Copyright 2023 (Alejandro Rodríguez-Gijón). Licensed under the MIT license.
The package plada aims to help you PLAying with your DAta (quite original name, huh?).
During my PhD I needed some specific functions in R, but I could not find a package that would perform them. Therefore, I decided to develope them. I used these functions to sort and analyze genomic information and metadata of microbial genomes assembled from metagenomes (MAGs), but I certainly think many people from other fields can find them useful!

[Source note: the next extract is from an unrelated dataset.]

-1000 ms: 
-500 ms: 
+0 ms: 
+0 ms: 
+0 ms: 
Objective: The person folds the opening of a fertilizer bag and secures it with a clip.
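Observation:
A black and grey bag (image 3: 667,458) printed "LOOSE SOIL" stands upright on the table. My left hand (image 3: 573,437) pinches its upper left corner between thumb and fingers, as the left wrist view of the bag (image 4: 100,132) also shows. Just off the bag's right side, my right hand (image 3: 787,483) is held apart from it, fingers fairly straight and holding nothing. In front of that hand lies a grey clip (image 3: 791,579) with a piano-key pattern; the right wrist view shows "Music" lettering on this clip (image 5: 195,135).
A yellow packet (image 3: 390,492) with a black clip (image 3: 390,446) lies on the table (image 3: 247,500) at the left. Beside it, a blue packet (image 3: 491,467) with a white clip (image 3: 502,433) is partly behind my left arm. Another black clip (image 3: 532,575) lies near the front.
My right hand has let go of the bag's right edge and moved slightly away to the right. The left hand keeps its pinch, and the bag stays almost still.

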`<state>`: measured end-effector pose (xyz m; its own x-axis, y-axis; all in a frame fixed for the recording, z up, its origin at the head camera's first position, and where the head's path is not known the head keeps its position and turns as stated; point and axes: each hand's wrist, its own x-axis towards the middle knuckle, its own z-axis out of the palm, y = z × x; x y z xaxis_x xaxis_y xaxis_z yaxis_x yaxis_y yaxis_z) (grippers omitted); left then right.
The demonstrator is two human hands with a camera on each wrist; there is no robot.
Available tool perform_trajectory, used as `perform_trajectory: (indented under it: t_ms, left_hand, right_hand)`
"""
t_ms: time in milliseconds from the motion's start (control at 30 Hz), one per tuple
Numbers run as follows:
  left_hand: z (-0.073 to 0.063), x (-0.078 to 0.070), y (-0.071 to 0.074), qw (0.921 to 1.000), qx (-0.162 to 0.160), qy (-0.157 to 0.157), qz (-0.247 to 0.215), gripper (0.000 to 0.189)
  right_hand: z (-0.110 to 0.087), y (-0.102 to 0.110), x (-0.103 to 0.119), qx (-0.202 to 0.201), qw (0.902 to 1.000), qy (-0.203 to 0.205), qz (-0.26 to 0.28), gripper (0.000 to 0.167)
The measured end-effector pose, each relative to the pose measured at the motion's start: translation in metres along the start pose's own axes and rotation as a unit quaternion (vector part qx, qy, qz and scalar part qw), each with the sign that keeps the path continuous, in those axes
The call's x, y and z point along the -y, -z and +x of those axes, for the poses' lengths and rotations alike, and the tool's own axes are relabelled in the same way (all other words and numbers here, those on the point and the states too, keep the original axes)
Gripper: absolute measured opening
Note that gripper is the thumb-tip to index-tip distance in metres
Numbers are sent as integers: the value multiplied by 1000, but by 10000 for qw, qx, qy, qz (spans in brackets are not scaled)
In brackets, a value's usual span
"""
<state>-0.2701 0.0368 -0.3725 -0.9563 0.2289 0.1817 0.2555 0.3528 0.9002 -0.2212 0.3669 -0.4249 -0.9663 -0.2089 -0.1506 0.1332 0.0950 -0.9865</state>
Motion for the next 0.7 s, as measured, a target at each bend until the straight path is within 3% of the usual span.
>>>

At the moment, plada has 5 functions, but I may include more functions in the future: suggestions are appreciated.
Note that the package also includes 4 tables with data (sequences, some_bacteria,environments and random_data) to test the functions included here. But I'm sorry to tell you my friend, these tables were randomly generated and they are not real.
This package is currently only available through GitHub and can be downloaded using devtools.
> install.packages("devtools")
> devtools::install_github("alejandrorgijon/plada")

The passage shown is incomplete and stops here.